INTRODUCTION: For more than a decade, following the ECTRIMS Congress, the Post-ECTRIMS Meeting has been held in Spain, where neurologists with expertise in multiple sclerosis (MS) from all over the country meet to review the most relevant latest developments presented at the ECTRIMS congress (on this occasion held together with ACTRIMS). AIM: This article, published in two parts, summarises the presentations that took place at the Post-ECTRIMS Meeting, held online on 16 and 17 October 2020. DEVELOPMENT: This first part includes the latest results regarding the impact of the environment and lifestyle on risk of MS and its clinical course, and the role of epigenetics and genetic factors on these processes. Findings from preclinical and clinical research on the lymphocyte subtypes identified and the involvement of lymphoid follicles and meningeal involvement in the disease are discussed. Changes in brain structure are addressed at the microscopic and macroscopic levels, including results from high-resolution imaging techniques. The latest advances on biomarkers for the diagnosis and prognosis of MS, and on the involvement of the microbiome in these patients are also reported.

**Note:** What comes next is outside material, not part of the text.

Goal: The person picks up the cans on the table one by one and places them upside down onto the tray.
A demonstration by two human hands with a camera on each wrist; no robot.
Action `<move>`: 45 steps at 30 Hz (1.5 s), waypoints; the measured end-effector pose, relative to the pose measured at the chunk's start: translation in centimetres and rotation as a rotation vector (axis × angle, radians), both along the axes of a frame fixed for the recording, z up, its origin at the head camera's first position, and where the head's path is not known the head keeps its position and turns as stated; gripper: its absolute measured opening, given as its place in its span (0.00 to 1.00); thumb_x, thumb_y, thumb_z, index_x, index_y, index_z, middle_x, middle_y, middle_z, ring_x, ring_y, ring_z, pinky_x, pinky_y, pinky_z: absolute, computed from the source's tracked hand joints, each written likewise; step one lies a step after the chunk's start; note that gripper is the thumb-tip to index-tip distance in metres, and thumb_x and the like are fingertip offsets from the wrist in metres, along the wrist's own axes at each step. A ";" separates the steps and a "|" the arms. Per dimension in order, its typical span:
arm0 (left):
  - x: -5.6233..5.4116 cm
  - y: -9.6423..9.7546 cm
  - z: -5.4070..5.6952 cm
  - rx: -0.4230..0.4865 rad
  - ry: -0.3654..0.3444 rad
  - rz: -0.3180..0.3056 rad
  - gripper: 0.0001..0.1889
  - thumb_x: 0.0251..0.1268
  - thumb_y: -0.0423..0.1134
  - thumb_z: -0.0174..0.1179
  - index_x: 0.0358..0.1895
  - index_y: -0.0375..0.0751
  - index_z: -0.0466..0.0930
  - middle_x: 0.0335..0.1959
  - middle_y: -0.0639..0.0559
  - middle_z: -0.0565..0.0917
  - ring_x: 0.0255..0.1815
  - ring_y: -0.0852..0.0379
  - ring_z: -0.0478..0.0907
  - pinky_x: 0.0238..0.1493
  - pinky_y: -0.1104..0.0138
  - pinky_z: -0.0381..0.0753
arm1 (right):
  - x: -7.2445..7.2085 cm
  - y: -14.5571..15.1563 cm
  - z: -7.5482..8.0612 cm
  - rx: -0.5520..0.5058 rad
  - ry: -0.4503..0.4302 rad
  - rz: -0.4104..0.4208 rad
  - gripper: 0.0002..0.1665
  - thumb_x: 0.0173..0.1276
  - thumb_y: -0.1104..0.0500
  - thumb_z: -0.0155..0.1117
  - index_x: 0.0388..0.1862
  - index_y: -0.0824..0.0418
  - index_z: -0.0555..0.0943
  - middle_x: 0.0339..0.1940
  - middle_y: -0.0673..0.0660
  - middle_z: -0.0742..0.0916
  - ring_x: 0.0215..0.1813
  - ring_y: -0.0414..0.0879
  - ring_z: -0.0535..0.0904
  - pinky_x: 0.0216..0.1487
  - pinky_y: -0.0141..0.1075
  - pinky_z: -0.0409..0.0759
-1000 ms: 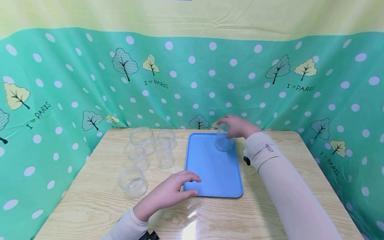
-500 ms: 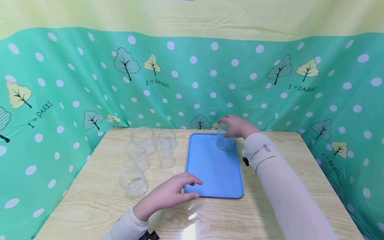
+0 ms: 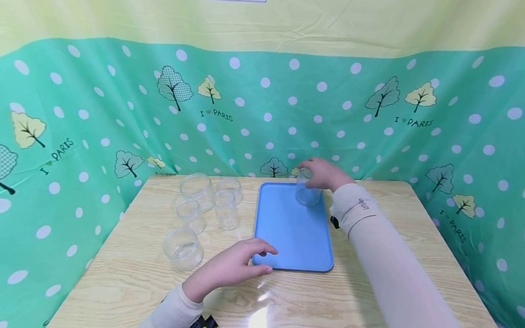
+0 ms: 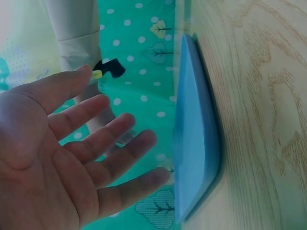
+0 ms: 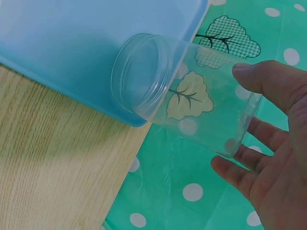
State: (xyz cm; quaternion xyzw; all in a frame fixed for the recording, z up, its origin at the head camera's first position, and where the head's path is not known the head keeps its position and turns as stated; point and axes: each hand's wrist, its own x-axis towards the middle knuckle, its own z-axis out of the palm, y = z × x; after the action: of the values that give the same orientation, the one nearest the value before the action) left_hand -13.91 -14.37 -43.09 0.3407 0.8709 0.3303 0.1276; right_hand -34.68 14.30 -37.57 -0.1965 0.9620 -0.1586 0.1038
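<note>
In the head view my right hand (image 3: 326, 174) holds a clear plastic jar (image 3: 307, 193) at the far right corner of the blue tray (image 3: 292, 235). The right wrist view shows the jar upside down, its threaded mouth (image 5: 141, 79) toward the tray and its base end between my thumb (image 5: 268, 81) and fingers. My left hand (image 3: 239, 262) hovers by the tray's near left corner, its fingers apart and slightly bent. Nothing lies in the left palm (image 4: 43, 177) in the left wrist view.
Several more clear jars stand left of the tray: a wide one (image 3: 196, 188) at the back, a tall narrow one (image 3: 226, 211) and a wide one (image 3: 184, 249) in front. The wooden table (image 3: 371, 298) backs onto a dotted green curtain (image 3: 227, 147).
</note>
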 end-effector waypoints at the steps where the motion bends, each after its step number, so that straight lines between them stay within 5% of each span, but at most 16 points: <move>1: 0.0 0.0 0.0 0.000 -0.002 0.001 0.20 0.75 0.52 0.60 0.66 0.52 0.79 0.61 0.59 0.81 0.60 0.51 0.80 0.59 0.57 0.83 | 0.0 0.0 0.0 -0.004 -0.001 0.001 0.39 0.66 0.60 0.71 0.75 0.50 0.72 0.79 0.64 0.66 0.77 0.65 0.63 0.70 0.63 0.72; 9: 0.1 0.0 -0.1 -0.006 0.000 0.001 0.21 0.76 0.54 0.59 0.66 0.53 0.78 0.61 0.59 0.81 0.60 0.51 0.79 0.59 0.57 0.82 | 0.3 0.0 0.1 -0.033 0.005 0.007 0.38 0.66 0.60 0.72 0.75 0.51 0.73 0.79 0.64 0.67 0.77 0.65 0.63 0.71 0.64 0.70; 20: 0.2 0.1 0.0 0.013 -0.004 -0.005 0.22 0.76 0.57 0.57 0.66 0.53 0.78 0.61 0.58 0.81 0.61 0.52 0.78 0.58 0.56 0.83 | 1.2 0.0 0.2 -0.062 0.173 0.071 0.28 0.68 0.57 0.72 0.67 0.54 0.79 0.71 0.59 0.77 0.73 0.59 0.70 0.71 0.57 0.73; 32: 0.1 0.0 0.1 0.061 0.013 0.009 0.20 0.76 0.55 0.59 0.65 0.57 0.78 0.61 0.63 0.80 0.63 0.58 0.77 0.64 0.56 0.80 | 3.3 0.5 0.5 -0.096 0.325 0.138 0.25 0.69 0.54 0.70 0.65 0.53 0.81 0.66 0.55 0.81 0.69 0.55 0.74 0.69 0.52 0.76; 45: 0.2 0.0 0.2 0.060 0.063 0.011 0.18 0.75 0.50 0.61 0.64 0.57 0.79 0.61 0.64 0.80 0.63 0.58 0.77 0.64 0.60 0.79 | 6.3 1.4 -0.1 -0.171 0.441 0.107 0.26 0.69 0.56 0.71 0.65 0.53 0.81 0.67 0.53 0.80 0.71 0.53 0.73 0.71 0.52 0.75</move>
State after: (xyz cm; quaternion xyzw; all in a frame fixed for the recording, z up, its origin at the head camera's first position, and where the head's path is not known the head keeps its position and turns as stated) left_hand -13.72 -14.41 -42.84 0.3500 0.8660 0.3462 0.0877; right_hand -28.42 15.73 -37.66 -0.2850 0.9328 -0.1868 -0.1174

Finally, results from patient registries on the impact of COVID-19 in MS patients are outlined. CONCLUSIONS: There have been new data on MS risk factors, the impact of MS at the cellular and structural level, the role of the microbiome in the disease, biomarkers, and the relationship between COVID-19 and MS.

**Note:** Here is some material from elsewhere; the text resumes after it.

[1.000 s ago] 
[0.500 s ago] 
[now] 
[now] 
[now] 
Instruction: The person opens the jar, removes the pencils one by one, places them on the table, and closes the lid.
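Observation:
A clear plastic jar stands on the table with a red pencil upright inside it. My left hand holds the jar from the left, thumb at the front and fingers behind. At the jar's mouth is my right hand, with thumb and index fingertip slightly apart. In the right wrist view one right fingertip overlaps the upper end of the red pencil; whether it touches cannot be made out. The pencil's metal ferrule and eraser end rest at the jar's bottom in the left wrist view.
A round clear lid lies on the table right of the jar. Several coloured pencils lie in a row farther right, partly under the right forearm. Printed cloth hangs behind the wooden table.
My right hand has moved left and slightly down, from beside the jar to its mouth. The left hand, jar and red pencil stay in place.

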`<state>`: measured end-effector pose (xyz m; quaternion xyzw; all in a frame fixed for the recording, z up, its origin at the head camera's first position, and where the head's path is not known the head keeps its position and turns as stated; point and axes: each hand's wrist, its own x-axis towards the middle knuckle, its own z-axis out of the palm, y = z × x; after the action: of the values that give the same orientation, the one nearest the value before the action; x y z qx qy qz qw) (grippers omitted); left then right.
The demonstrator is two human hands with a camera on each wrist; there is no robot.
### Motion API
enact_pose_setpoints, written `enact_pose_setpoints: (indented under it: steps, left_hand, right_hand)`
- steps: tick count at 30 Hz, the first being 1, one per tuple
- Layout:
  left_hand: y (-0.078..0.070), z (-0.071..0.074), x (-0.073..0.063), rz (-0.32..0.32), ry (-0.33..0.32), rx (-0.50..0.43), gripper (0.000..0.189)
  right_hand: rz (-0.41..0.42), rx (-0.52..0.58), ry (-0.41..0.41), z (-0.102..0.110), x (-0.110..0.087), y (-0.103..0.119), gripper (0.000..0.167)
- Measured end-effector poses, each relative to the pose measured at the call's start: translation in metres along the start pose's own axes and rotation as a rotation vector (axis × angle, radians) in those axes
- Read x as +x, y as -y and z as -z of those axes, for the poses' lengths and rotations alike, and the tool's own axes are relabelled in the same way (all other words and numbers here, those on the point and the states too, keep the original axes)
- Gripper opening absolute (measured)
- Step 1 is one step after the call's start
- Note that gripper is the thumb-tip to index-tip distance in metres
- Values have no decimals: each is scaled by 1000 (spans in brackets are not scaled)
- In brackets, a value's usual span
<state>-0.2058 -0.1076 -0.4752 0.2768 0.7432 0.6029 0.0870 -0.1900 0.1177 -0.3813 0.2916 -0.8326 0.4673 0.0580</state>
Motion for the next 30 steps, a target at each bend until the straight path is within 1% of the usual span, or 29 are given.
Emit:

TITLE: XIII Reunión Post-ECTRIMS: revisión de las novedades presentadas en el Congreso ECTRIMS 2020 (I).Introducción. Desde hace más de una década, tras el congreso ECTRIMS, se celebra en España la reunión Post-ECTRIMS, donde neurólogos expertos en esclerosis múltiple (EM) de toda España se reúnen para revisar las principales novedades presentadas en el ECTRIMS (en esta ocasión, celebrado junto con el ACTRIMS). Objetivo. En el presente artículo, publicado en dos partes, se resumen las ponencias que tuvieron lugar en la reunión Post-ECTRIMS, celebrada los días 16 y 17 de octubre de 2020 de forma virtual. Desarrollo. En esta primera parte se incluyen los últimos resultados acerca del impacto del ambiente y el estilo de vida sobre el riesgo de EM y su curso clínico, y el papel de la epigenética y los factores genéticos sobre estos procesos. Se discuten los hallazgos en investigación preclínica y clínica sobre los subtipos de linfocitos identificados, y la implicación de los folículos linfoides y la afectación meníngea en la enfermedad. Los cambios en la estructura cerebral se abordan a nivel microscópico y macroscópico, incluyendo resultados de técnicas de imagen de alta resolución. También se presentan los últimos avances sobre biomarcadores para el diagnóstico y el pronóstico de la EM, y sobre la afectación del microbioma en estos pacientes. Por último, se esbozan los resultados de registros de pacientes sobre el impacto de la COVID-19 en los pacientes con EM. Conclusiones. Ha habido nuevos datos sobre factores de riesgo de la EM, impacto de la EM a nivel celular y estructural, papel del microbioma en la enfermedad, biomarcadores y la relación entre COVID-19 y EM.